The Threat of Retaliation in America
The Trump regime's actions are making America less safe. They are exploiting fear to seize more power. We should not be intimidated.

So many of the Trump regime’s actions can break your brain. Launch a war against Iran without a clearly articulated justification, a well-thought-out plan that addresses consequences, any idea how long it will last, authorization from Congress or support from the American public? Previous administrations well understood that attacking this country of over 91 million people could easily escalate into an uncontrollable regional conflict and trigger deadly retaliation by the murderous Iranian regime on allied countries and American bases in the Middle East.
It’s almost laughable that among the ever-changing reasons for waging this expanding war—now entering its second week—Trump particularly wanted to kill the Ayatollah Ali Khamenei because of an alleged assassination plot. “Iran tried to kill President Trump, and President Trump got the last laugh,” the pumped-up Defense Secretary Pete Hegseth said last week at a press briefing.
While Hegseth was belligerently insisting the regime is “toast,” his boss was busy demanding “unconditional surrender,” claiming that Iran is “the Loser of the Middle East” and condemning “our once Great Ally” the United Kingdom and Prime Minister Keir Starmer for potentially sending two aircraft carriers later than Trump would have wanted. “We don’t need people that join Wars after we’ve already won!” declared the deranged Donald on his gaslighting platform, Truth Social.
If Trump were simply insane, desperate for retribution or determined to distract from the Epstein files, the reckless death and destruction “over there” would be bad enough. (Strikes yesterday on multiple oil depots pumped toxic gases into the air of a highly populated civilian area and, the BBC reported, “night turned into day.”) But this massive military assault comes in the wake of FBI Director Kash Patel firing a dozen counterintelligence agents and staff whose responsibilities included monitoring possible threats from Iran on American soil.

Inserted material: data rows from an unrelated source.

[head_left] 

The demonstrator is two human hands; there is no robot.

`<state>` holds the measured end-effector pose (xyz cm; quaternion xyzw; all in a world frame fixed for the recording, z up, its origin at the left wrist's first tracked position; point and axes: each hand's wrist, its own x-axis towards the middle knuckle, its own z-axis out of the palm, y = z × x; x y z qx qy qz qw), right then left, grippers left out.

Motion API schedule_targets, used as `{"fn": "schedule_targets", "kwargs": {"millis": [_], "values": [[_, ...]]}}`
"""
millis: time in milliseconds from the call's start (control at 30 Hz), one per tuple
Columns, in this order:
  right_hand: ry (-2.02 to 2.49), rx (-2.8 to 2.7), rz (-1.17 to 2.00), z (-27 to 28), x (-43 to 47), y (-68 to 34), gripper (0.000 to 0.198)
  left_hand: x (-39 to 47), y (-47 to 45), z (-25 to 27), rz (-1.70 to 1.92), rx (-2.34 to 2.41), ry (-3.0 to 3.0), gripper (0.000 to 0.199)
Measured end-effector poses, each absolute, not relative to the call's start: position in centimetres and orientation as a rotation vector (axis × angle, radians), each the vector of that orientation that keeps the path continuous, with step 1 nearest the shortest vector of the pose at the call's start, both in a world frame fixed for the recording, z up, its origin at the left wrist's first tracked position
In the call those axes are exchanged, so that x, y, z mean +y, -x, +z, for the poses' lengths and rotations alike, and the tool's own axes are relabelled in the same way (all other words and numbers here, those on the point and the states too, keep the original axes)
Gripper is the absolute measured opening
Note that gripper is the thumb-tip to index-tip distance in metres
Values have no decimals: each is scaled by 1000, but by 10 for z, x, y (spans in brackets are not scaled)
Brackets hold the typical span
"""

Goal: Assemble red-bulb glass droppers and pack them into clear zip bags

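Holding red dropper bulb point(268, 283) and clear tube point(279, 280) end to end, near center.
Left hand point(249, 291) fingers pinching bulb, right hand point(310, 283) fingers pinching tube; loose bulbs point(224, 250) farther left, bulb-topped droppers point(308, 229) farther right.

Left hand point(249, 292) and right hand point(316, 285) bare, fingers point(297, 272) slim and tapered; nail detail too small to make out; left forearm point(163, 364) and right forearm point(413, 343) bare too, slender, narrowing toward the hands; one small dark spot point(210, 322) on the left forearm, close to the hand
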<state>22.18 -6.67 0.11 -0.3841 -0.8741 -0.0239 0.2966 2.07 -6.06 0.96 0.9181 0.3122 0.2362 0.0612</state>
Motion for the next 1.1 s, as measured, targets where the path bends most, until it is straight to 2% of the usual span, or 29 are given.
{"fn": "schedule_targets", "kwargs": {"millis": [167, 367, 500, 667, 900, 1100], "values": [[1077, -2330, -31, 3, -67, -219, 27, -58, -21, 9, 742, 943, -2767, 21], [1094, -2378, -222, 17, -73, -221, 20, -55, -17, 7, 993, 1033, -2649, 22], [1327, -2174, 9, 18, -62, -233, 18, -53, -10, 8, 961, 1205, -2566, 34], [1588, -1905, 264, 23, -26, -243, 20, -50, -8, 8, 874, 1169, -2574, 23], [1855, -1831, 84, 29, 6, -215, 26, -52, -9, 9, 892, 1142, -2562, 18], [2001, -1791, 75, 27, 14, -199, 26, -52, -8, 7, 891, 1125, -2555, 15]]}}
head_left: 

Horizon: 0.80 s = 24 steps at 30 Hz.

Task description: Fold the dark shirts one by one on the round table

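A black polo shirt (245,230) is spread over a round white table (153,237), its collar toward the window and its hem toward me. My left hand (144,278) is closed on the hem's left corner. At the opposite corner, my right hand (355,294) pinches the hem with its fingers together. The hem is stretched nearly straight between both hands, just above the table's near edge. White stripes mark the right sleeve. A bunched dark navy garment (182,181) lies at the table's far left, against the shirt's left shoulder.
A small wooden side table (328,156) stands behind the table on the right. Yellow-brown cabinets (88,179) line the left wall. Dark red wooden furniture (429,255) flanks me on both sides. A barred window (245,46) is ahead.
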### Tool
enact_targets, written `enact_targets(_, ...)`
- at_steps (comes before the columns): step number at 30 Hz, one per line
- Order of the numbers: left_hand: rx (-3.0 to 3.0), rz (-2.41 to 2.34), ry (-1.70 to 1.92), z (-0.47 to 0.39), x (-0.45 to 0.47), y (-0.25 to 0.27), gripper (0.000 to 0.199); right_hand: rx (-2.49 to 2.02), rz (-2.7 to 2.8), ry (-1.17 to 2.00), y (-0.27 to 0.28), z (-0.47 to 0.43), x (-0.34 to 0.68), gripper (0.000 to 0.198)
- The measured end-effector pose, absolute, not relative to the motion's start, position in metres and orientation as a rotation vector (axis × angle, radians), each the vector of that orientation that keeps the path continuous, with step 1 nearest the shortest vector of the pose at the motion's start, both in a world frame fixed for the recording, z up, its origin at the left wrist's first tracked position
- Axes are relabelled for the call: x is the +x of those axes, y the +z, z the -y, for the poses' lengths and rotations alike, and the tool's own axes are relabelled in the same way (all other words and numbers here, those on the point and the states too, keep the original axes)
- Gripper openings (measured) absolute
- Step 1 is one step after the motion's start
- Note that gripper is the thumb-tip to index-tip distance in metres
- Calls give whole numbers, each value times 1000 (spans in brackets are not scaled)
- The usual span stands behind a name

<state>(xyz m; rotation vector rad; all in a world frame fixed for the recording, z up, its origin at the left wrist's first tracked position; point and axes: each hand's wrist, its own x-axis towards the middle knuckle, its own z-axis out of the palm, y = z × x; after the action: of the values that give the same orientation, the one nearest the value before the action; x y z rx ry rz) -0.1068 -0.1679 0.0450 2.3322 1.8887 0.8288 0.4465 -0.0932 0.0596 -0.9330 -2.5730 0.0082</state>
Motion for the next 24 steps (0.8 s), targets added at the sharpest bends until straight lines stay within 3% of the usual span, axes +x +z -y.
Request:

CNN reported that this gutting was motivated by “a simple reason”: Trump wanted the removal of agents investigating him for keeping classified documents at Mar-a-Lago. But the story by reporter Hannah Rabinowitz also noted that these firings “have added to concern inside the Justice Department and FBI that counterterrorism and intelligence investigations in the wake of the military operation in Iran could be hampered by a mass exodus of national security experts,” removing “decades of combined experience in identifying the types of threats that sources say could appear” because of the Iran attack.
How foolish is that? Well, extremely foolish if you think that the Trump regime should be committed to keeping America safe.
According to Miles Taylor, former counterterrorism operations lead at the Department of Homeland Security, his old department wasn’t in the room when the bombing started and doesn’t appear to have been involved in the defensive planning. Taylor, who now write the valuable Defiance newsletter, notes that “thousands of counterterrorism agents, experts and officials have been moved to ‘immigration’ enforcement.”
How dangerous is all this? Consider Taylor’s lucid summary of America’s current vulnerability, which is genuinely alarming: “Anyone who has partial cognition knows that a U.S. war with Iran…carries an immediate and predictable consequence. You hit someone, they hit back. In this case, we should be expecting Iranian-directed or Iranian-inspired attacks on American soil.”
And then there’s the sociopathic indifference of Trump, whose sickening response to a question by a Time magazine reporter about the possibility of a retaliatory attack in America was “I guess.” And worse: “Yeah, you know, we expect some things. Like I said, some people will die. When you go to war, some people will die.”
In this moment, it’s important to soberly recognize what we are up against. Trump is not interested in our safety. On the contrary, he is more than willing to exploit a terrorist attack at home to further consolidate his power. We already know that he’s more than ready to incite an “emergency” in an effort to take control of or even halt the midterm elections. Human lives are just pawns in his self-serving plot.
I think it’s important to hear from On Tyranny author Timothy Snyder, who just published a Substack piece entitled “The Desire for Terror.” He talks about “self-terrorism,” which involves “allowing things to fall apart, and then grabbing opportunely at a bit of the falling wreckage, which is something that Trump does well.” Snyder explicitly states:“A purpose of the war on Iran might well be to provoke a terrorist attack inside the United States.” This is aided by “the disabling of counter-terror.”
Snyder’s purpose here is not to provoke fear, but to urge us to pay attention to the patterns and be mentally prepared to confront this ongoing danger. “We must not allow ourselves the luxury of surprise,” he writes, since this strengthens the hand of the authoritarian regime.
Note the 18th of 20 lessons Snyder offers in his useful explanation of the authoritarian playbook. His advice:
Be calm when the unthinkable arrives. Modern tyranny is terror management. When the terrorist attack comes, remember that authoritarians exploit such events in order to consolidate power. The sudden disaster that requires the end of checks and balances, the dissolution of opposition parties, the suspension of freedom of expression, the right to a fair trial, and so on, is the oldest trick in the Hitlerian book. Do not fall for it.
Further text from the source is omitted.